§ **TASK DETAILS**: The material below holds the lines to copy: from the one with "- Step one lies" up to and including the one with "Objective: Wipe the". Copy them exactly and skip the pictures.
*** Opening DATASET EXTRACT ***
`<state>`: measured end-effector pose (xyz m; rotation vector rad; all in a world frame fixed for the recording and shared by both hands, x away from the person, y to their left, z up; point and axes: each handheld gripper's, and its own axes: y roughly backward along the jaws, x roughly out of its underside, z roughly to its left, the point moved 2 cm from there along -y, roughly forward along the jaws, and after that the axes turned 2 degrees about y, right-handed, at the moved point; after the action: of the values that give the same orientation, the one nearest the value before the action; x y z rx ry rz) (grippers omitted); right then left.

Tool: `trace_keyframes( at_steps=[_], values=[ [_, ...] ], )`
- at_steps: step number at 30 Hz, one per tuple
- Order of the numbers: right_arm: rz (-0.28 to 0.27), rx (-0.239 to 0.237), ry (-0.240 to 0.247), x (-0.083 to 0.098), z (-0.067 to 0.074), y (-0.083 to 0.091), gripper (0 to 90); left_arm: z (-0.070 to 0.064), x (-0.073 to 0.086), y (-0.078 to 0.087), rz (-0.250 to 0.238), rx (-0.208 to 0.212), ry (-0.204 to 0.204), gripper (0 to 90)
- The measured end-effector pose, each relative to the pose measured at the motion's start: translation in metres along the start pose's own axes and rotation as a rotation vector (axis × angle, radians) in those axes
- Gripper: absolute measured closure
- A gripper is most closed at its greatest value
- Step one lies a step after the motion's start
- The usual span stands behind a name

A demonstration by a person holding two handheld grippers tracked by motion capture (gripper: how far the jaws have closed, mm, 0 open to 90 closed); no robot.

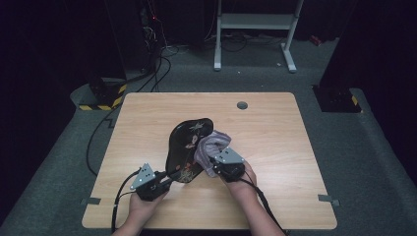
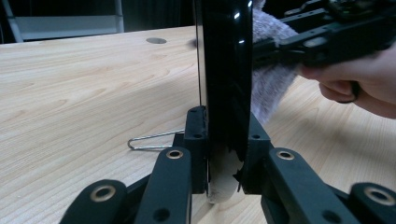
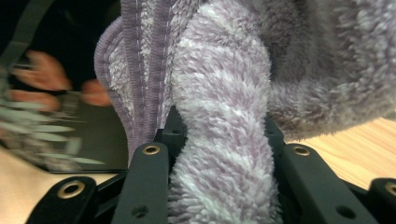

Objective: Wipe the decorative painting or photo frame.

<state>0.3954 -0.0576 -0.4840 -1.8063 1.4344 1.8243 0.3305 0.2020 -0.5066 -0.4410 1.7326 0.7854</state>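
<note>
Two grippers: left gripper (image 1: 164, 183) clamps tray (image 1: 187, 147), right gripper (image 1: 212, 160) cloth (image 1: 211, 145).

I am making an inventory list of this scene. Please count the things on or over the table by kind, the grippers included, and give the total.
Black lacquered tray: 1
Lilac fluffy cloth: 1
Handheld grippers, left gripper and right gripper: 2
Thin metal wire loop lying on the table: 1
Total: 5
</note>
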Motion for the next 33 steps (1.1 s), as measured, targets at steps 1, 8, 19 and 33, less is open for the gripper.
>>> trace_keyframes(
  at_steps=[1,8,19,33],
  values=[
    [0.006,0.011,-0.008,0.002,-0.006,-0.001,66.0,0.0,0.0,0.0,0.0,0.0,0.0,77.2],
    [0.033,0.066,-0.047,0.007,-0.029,-0.004,65.9,0.0,0.0,0.0,0.0,0.001,0.001,77.5],
    [0.024,0.023,0.009,0.005,-0.003,-0.002,65.8,0.0,0.0,0.0,0.001,0.002,0.004,77.3],
    [-0.014,-0.1,0.12,-0.002,0.052,0.006,65.9,0.0,0.0,0.0,0.003,0.001,0.007,77.2]
  ],
)
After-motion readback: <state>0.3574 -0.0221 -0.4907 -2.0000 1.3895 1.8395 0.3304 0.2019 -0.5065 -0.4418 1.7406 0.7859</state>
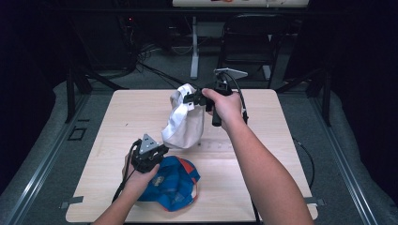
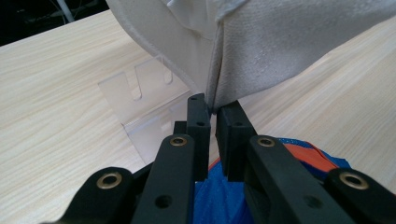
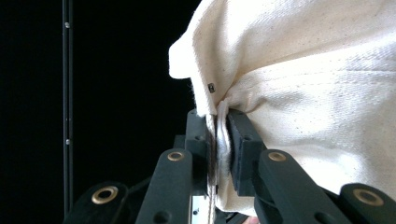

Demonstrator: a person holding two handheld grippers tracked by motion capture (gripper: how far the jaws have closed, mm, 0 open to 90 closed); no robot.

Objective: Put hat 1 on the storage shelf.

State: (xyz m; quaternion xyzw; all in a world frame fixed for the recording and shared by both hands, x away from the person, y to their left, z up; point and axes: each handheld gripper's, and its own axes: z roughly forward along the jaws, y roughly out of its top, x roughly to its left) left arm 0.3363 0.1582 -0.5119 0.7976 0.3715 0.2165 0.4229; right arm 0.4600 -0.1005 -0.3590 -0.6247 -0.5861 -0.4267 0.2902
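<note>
Cream cotton cap [image 1: 184, 123] hung above the pale wooden table [image 1: 108, 136], pinched at its top by the right gripper [image 1: 192, 98]; the left gripper [image 2: 212, 109], jaws nearly together, touched its lower edge above a blue-and-orange cap [image 1: 176, 183].

The hanging cap [image 1: 184, 123] is plain cream white. The cap [image 1: 173, 183] lying flat is blue with orange patches. The surface [image 1: 253, 154] is pale wood grain. Both claws [image 2: 215, 122] [image 3: 218, 140] are black.
</note>
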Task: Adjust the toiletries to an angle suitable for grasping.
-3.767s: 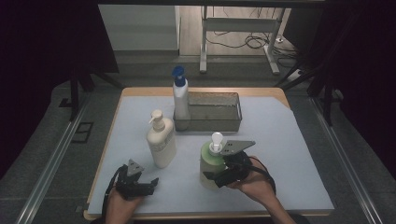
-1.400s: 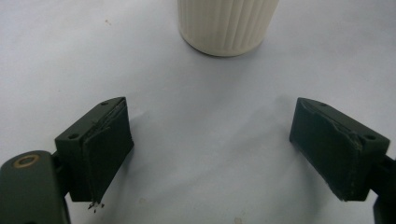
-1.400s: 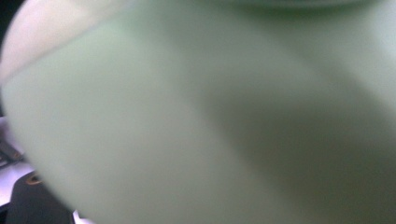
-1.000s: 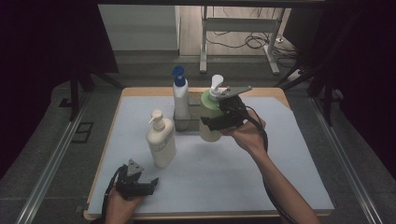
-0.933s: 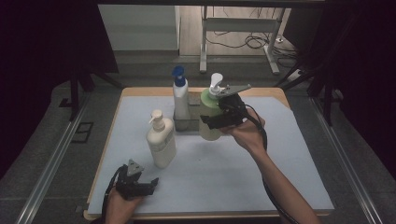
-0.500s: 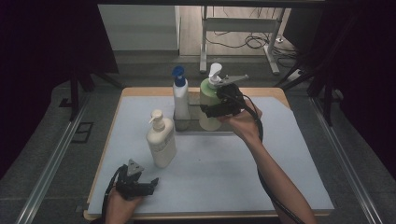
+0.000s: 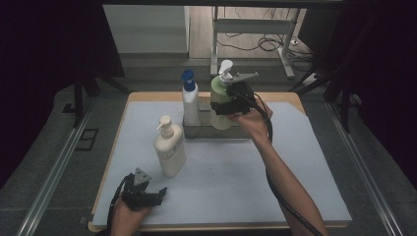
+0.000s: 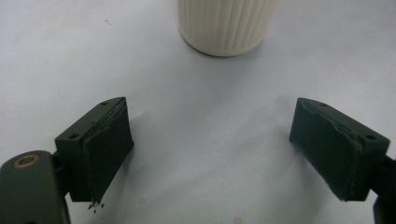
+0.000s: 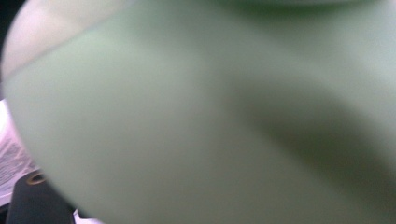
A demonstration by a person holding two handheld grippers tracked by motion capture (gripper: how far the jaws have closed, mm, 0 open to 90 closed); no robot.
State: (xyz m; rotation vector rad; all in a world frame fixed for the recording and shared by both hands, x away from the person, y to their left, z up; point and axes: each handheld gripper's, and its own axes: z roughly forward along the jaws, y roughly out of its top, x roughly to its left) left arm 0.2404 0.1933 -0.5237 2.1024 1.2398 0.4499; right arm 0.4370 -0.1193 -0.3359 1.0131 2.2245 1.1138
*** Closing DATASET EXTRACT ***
§ **SOLVED PROBLEM**:
- Step one lies a step after the motion's start
- The usual span stands behind a name

A demonstration by a person holding two handheld grippers tracked by motion capture (gripper: how far the jaws have closed, mm, 0 open to 90 closed); no robot.


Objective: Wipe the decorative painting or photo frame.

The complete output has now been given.